D’ailleurs c’est ce à quoi s’est attaché le réalisateur Sam Mendès et les scénaristes Neal Purvis, Robert Wade, Peter Morgan et John Logan. Une entreprise de destruction des clichés et peut-être même de l’ADN de M. Bond. On comprend qu’a sonné l’heure du passage de flambeau, mais dans le film ça ressemble à un plan de licenciement :

–          M, le supérieur féminin de James, qui garde suffisamment de sang froid pour repousser les avances de Bond se voit notifier sa retraite : « au placard la vieille et merci pour vos bons et loyaux services » ;

–          Bond échoue à ses tests de compétences pour retourner sur le terrain (encore 200 abdos ou t’es viré). Pourtant je ne suis pas certaine que tous les agents secrets aient les mêmes pectoraux que Daniel Craig. Cerise sur le gâteau, on nous laisse comprendre que ce serial-lover un brin misogyne aurait eu des aventures homo. Mesdames, allez vous coucher toute seule, James n’est plus intéressé. Drame ultime, que vont devenir les James Bond Girl ? Seront-elles transformées en jeunes éphèbes tout droit sortis des publicités de Jean-Paul Gauthier ?

–          Q en charge de la recherche et du développement, en vrai  on dit « l’inventeur des gadgets » est mort en 1999, il a été brièvement remplacé par R puis plus remplacé du tout, il se trouve maintenant être un Nerd incarné par Benjamin Whishaw nettement plus jeune. L’acteur a été découvert dans l’adaptation du Parfum de Patrick Süskind : l’histoire d’un nez – comme Jean Paul Guerlain – serial-killer à l’époque de Jacquouille la Fripouille).

–          La guerre froide est renvoyée aux oubliettes. Même si le méchant est à la hauteur, c’est un vrai gros méchant qui menace le monde, c’est une constante, de ce côté-là on est rassuré. Mais ça va changer : maintenant c’est l’heure des attaques asymétriques : un ou plusieurs individus qui frappent sur Internet, avec un avion dans des tours jumelles ou dans le métro londonien (James Bond sait-il se servir d’un mulot ?)

–          Au lieu d’être sur le terrain en mode « action », on est plus dans les bureaux à Londres, à s’expliquer avec les ministres, la hiérarchie, la presse…

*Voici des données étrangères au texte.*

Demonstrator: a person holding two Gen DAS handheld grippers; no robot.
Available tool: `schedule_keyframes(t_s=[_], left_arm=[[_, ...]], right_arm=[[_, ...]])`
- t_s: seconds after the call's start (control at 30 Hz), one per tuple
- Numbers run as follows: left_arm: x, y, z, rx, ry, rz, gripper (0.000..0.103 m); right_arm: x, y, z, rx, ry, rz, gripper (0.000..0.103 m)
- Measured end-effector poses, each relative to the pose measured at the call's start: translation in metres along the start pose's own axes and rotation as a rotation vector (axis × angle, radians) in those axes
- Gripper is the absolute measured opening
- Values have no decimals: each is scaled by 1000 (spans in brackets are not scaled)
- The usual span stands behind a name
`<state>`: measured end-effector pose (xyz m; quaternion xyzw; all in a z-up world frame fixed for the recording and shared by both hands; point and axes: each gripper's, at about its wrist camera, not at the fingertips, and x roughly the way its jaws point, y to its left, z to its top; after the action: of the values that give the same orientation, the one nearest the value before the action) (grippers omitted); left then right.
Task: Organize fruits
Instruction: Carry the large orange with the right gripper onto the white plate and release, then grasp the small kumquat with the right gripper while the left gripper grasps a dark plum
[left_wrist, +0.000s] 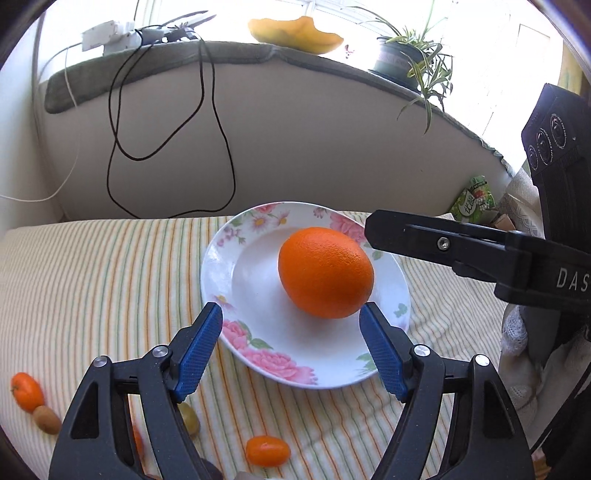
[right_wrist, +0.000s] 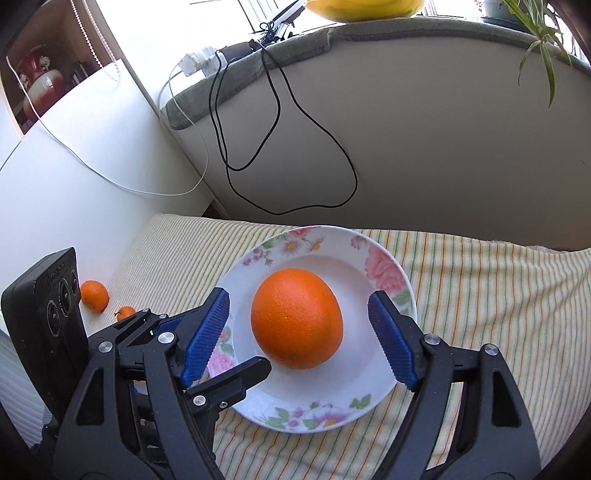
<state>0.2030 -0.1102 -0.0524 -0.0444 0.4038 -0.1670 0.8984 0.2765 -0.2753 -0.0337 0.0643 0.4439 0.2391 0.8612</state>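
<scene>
A large orange (left_wrist: 325, 272) lies in a white plate with pink flowers (left_wrist: 258, 343) on a striped cloth. My left gripper (left_wrist: 291, 317) is open just short of the plate's near rim, its right fingertip close to the orange. My right gripper (right_wrist: 299, 308) is open with its blue pads on either side of the orange (right_wrist: 296, 319), apart from it, over the plate (right_wrist: 384, 269). The right gripper's black finger (left_wrist: 424, 240) shows in the left wrist view beside the orange. Small fruits lie on the cloth: a kumquat (left_wrist: 266, 450), a tangerine (left_wrist: 26, 391), a brownish fruit (left_wrist: 46, 419) and a greenish one (left_wrist: 190, 419).
Two small tangerines (right_wrist: 94, 295) lie at the cloth's left edge. A padded ledge (left_wrist: 258, 51) behind carries a power strip, dangling black cables (left_wrist: 166, 147), yellow fruit (left_wrist: 295, 33) and a potted plant (left_wrist: 406, 55). A green snack packet (left_wrist: 474, 201) sits far right.
</scene>
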Motion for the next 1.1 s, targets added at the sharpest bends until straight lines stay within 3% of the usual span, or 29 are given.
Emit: schedule_keyframes(t_s=[0.37,0.6,0.73,0.87,1.1], left_arm=[[-54,9,-44,14,-41,58,78],[-91,26,-86,-72,-73,42,78],[-103,41,-114,-132,-53,37,78],[-115,50,-140,-144,-58,137,78],[-130,68,-150,-194,-102,220,78]], right_arm=[[-45,26,-30,-62,-89,-55,82],[-77,62,-71,-188,-173,-102,82],[-91,77,-94,-198,-205,-68,82],[-94,90,-116,-215,-204,-61,82],[-84,108,-140,-268,-162,-107,82]])
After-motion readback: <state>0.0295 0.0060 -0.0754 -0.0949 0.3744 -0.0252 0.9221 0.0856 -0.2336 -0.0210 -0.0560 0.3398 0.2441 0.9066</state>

Bref tout ça pour dire que les temps changent, les acteurs vieillissent et place aux jeunes. Ils ont compris que le changement c’est maintenant. Alors pourquoi pas une Jane Bond, au service de Willam et Kate, gaulée comme un camionneur éventuellement nymphomane avec un chef homo qui l’enverrait dans en mission d’infiltration au Kurdistan pour empêcher un trafic sur Internet de déchets nucléaires destinés à faire des bombes sales devant détruire ces infidèles d’Occidentaux ? Pour le titre je sèche un peu.

Une dernière chose quand même, les sponsors du film. Le grand gagnant pour ce 23e cru est tout de même Tata Motors qui place une magnifique Jaguar XJ-L noire pour les rues de Londres et un Land Rover Defender en Turquie pour le mode action. Une brève apparition des outils de chantiers Caterpillar. N’oublions pas la fameuse  montre Omega Seamaster Planet Ocean 600 m « Skyfall » ainsi que la mythique Aston Martin DB5 customisée par Q. S’ils ne savent plus quoi faire des accessoires après le film, ils peuvent écrire au Bondy Blog, je me charge de la récup’.